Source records
* * * * * * *

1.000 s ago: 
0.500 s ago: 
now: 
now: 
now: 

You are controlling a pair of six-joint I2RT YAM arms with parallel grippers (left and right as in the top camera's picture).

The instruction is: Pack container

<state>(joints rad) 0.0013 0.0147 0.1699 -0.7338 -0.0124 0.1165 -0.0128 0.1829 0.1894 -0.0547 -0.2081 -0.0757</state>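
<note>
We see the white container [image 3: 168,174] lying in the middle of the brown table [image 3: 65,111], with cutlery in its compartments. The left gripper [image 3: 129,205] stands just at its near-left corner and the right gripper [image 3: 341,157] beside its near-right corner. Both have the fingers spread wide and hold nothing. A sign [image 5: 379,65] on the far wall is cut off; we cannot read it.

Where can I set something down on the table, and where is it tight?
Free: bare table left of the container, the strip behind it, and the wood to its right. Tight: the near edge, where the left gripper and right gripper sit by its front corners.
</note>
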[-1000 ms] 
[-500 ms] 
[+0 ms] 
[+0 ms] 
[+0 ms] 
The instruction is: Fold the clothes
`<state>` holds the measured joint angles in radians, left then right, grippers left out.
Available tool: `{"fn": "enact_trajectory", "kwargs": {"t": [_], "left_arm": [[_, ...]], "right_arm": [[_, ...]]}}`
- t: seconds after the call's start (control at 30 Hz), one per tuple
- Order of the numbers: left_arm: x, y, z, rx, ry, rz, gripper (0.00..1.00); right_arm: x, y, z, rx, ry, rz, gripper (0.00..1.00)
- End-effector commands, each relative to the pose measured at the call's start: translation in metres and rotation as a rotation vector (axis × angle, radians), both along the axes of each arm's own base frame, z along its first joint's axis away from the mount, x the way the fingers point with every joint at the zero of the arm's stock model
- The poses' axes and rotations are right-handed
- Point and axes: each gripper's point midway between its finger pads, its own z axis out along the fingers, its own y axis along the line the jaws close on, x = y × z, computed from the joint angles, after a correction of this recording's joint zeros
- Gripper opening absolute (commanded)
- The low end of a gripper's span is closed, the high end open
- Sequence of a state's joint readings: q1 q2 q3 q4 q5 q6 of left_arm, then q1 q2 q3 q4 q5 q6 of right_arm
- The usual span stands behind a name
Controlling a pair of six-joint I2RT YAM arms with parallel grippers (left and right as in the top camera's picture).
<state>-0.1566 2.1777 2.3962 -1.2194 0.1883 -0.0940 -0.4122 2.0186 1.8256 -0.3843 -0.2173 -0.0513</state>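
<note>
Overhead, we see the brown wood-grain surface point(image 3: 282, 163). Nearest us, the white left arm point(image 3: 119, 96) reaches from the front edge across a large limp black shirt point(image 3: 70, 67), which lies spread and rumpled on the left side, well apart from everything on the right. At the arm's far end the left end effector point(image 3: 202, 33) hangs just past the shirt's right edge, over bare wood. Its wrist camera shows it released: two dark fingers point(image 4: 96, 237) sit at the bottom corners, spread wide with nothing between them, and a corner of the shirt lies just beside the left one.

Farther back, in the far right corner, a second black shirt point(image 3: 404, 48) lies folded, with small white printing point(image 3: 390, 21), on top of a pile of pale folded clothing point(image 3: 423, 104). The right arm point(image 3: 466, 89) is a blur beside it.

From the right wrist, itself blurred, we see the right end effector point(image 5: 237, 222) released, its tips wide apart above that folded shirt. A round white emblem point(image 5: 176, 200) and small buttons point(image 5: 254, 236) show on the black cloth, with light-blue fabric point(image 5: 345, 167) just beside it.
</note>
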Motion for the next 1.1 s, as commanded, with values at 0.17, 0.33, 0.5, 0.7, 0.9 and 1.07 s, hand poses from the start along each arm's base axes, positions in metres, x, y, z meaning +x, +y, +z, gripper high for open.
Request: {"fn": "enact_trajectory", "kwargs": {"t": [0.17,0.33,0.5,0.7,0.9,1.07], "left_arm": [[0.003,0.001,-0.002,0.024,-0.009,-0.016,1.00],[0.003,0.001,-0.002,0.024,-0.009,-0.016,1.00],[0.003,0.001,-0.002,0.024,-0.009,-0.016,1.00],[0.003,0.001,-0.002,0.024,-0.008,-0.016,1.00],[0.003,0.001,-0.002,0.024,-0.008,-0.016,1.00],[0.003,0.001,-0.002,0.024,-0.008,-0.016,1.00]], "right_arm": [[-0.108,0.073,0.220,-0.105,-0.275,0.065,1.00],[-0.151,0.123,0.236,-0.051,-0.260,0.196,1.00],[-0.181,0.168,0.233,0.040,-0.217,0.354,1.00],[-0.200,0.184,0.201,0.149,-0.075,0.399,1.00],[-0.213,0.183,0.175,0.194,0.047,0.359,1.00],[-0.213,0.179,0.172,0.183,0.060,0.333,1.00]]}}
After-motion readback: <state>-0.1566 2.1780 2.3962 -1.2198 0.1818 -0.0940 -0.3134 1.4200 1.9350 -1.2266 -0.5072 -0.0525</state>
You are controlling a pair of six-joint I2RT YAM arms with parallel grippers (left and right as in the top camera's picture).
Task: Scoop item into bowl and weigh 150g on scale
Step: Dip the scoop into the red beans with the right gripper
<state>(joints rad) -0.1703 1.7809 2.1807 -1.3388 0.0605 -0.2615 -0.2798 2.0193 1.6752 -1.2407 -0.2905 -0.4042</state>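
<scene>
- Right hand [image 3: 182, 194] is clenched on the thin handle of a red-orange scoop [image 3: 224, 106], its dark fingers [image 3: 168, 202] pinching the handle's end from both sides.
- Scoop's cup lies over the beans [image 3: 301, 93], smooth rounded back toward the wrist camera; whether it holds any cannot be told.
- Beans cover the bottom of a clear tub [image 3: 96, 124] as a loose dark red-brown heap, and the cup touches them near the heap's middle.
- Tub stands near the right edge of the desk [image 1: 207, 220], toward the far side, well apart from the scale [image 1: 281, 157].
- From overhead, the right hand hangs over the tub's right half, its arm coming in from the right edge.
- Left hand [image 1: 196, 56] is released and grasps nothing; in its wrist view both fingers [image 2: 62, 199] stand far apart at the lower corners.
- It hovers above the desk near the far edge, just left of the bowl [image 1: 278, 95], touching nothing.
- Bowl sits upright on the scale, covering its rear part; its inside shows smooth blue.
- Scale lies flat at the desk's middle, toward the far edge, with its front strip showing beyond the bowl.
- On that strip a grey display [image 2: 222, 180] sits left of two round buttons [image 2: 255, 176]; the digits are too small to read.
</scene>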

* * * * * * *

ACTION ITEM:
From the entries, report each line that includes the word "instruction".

RESPONSE TO THIS TASK:
The instruction is: Pack container
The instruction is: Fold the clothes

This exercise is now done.